[Given data Boundary: Start]

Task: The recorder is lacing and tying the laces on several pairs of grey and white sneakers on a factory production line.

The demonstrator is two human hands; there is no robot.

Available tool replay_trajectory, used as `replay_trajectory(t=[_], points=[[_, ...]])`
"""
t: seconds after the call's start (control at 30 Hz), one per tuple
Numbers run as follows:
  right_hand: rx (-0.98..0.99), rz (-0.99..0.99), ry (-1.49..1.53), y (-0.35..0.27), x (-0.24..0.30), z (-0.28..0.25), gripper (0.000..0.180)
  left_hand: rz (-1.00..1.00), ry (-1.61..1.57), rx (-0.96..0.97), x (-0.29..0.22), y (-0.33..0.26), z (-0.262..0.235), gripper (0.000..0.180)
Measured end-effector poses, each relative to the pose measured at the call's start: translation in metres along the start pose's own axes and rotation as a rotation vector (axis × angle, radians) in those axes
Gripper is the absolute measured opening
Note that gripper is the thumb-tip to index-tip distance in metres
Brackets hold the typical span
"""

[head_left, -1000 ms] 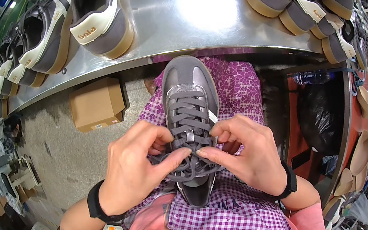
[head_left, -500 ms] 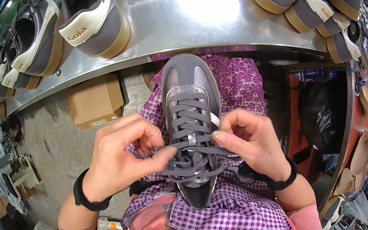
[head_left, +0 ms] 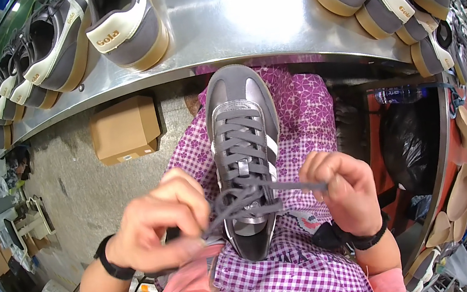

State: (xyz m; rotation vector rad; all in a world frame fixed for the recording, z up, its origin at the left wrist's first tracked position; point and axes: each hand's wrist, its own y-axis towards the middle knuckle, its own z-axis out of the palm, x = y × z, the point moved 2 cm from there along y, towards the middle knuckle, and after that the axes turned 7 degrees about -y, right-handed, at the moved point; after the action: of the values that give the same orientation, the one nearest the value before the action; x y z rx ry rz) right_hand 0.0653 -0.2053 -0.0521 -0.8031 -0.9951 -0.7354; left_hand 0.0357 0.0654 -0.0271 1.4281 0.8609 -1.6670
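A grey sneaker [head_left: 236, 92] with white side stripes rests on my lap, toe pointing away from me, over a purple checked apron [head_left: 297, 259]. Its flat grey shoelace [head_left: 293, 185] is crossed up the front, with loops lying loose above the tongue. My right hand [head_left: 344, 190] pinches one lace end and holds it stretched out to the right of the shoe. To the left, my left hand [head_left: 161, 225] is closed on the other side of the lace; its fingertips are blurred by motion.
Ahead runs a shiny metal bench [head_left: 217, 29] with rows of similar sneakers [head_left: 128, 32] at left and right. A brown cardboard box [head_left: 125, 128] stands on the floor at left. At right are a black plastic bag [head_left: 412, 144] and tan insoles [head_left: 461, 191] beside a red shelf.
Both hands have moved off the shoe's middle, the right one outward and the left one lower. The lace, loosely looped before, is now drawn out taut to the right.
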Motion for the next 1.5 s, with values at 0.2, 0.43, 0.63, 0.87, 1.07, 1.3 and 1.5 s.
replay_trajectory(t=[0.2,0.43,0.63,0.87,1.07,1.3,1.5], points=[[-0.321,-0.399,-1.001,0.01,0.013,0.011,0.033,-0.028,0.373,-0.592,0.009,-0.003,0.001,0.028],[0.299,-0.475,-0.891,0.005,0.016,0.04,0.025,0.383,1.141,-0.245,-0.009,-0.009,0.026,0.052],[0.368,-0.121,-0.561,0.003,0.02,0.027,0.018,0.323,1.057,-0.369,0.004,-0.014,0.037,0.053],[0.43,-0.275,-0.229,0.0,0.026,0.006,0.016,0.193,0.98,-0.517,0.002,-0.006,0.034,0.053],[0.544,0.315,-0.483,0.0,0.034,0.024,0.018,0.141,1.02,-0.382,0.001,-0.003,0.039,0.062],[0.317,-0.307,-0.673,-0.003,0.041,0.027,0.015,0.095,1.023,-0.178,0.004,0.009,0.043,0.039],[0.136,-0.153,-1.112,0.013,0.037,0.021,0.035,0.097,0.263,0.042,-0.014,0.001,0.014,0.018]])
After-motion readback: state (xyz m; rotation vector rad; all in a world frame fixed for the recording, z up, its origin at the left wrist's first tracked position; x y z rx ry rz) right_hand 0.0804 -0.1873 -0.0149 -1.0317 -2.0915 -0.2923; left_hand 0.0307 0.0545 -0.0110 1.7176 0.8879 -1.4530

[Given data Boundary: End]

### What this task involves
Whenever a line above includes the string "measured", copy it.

### Your solution
Measured end-effector poses, each relative to the pose measured at the call's start: translation in metres along the start pose's own axes and rotation as a rotation vector (axis × angle, radians) in those axes
Gripper is the absolute measured opening

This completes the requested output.